Primary LanguageJupyter NotebookMIT LicenseMIT

Prediction and Policy learning Under Uncertainty (PPUU) for Autonomous Ferry Navigation

Forked from pytorch-PPUU

Abstract

Marine Autonomous Surface Ships (MASS) are gaining interest worldwide with the potential to reshape mobility and freight transport at sea. Collision avoidance and path planning are central components of the intelligence of a MASS. Deep Reinforcement Learning (DRL) techniques often learn these capabilities in a simulator environment. This thesis investigates how to learn path planning and collision avoidance solely from observational data mitigating the need for a simulator for training. We construct a state-action dataset of ship trajectories from recorded Automatic Identification System (AIS) messages. Using this data, we applied a state-of-the art model-predictive policy learning algorithm. This includes training an action-conditional forward model and learning a policy network by unrolling future states and backpropagating errors from a self-defined cost function. To evaluate our policy, we created an OpenAI gym environment into which marine traffic data can be loaded.
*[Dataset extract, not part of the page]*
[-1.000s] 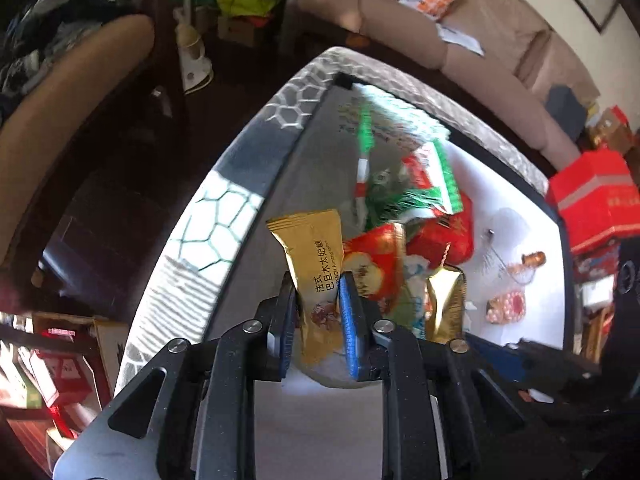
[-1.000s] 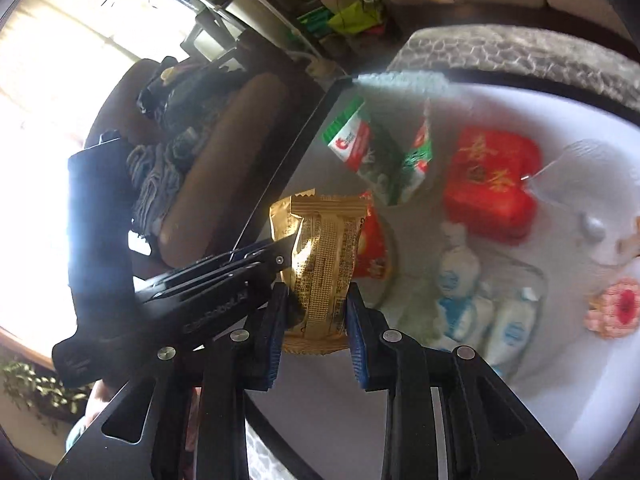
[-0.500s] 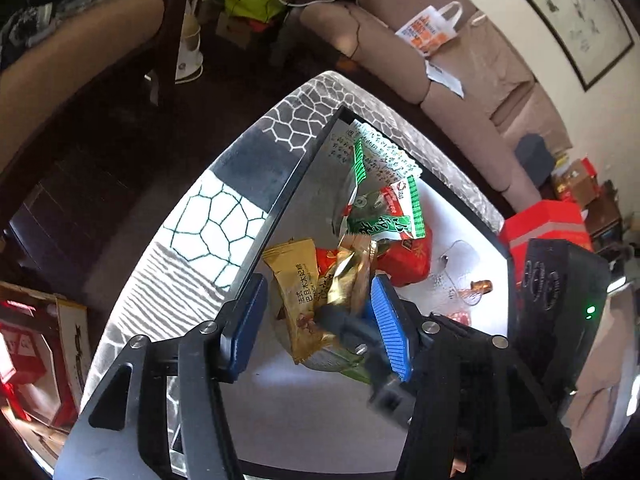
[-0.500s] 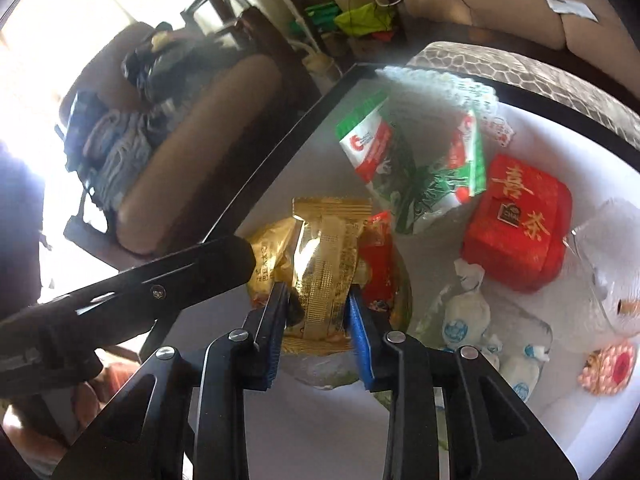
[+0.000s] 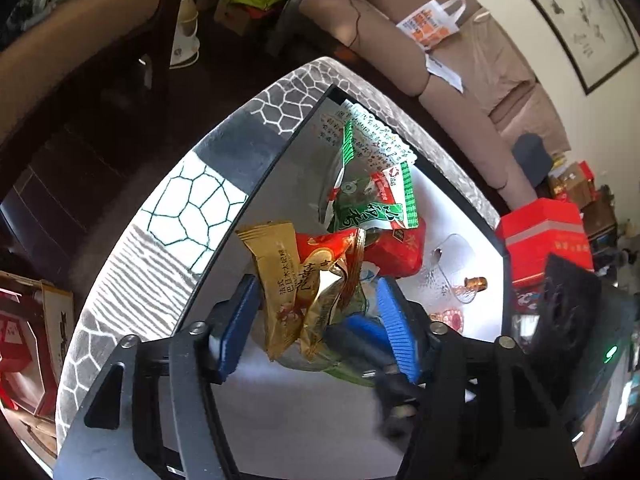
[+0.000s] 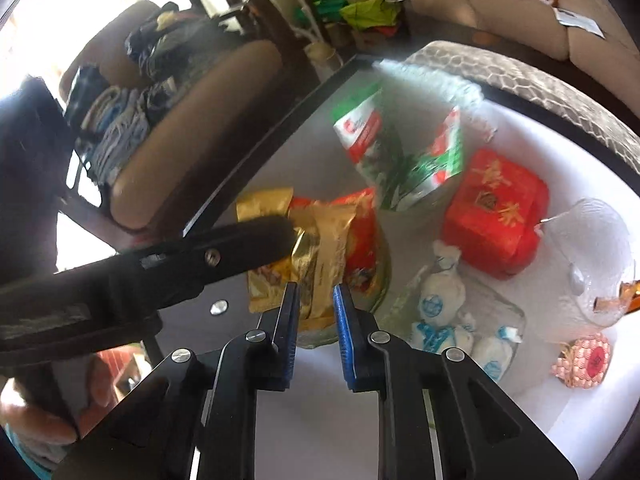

This environment can also be used to evaluate other algorithms.

Overview

Experiments overview

Installation

  • clone repo
  • start devcontainer or start docker-container with:
    • `docker-compose -f .devcontainer/docker-compose.yml up -d
    • connect editor of choice to container
    • (if you are using vs code dont forget to install python extension)
  • preprocess data with `preprocess-dataset.ipynb', '/workspace/data/rev-moenk2' is the default data path (see below)
  • download pretrained models and large files with git lfs pull

NN training:

  • recipes for different networks are located in /model_recipes
  • forward model train script: train_fm.py
  • MPER train script: train_MPER.py
  • MPUR train script: train_MPUR.py

Evaluation:

  • selected pretrained models are located in /results
  • a notebook.ipynb is provided for evaluation of each notebook
  • fm-evaluation.ipynb for comparing different forward models
  • evaluate_policies.ipynb for evaluating different policies

Important PPUU python files:

  • dataloader.py: for loading data while training and for evaluation
  • models.py: defines neural network architectures
  • planning.py: defines policy training algorithms
  • utils.py: defines helper functions

Ferry Gym

An OpenAi Gym environment to experiment with reinforcement learning in the context of an autonomous ferry.

Installation

  1. Install pipenv

  2. Install dependencies: Activate the virtual environment:

    pipenv shell
  3. Run policy:

    python policy-hardcoded.py
  4. Run neural network policies with run_policy from results/utils.py module

Important python modules

  • FerryGymEnv/FerryGymEnv.py: defines the gym environment
  • FerryGymEnv/Ship.py: defines the agent ship and other vessels

Feature extraction

Our AIS data is stored at a Postgres server at our Institute's server. To access the data a GraphQL API is provided through Hasura.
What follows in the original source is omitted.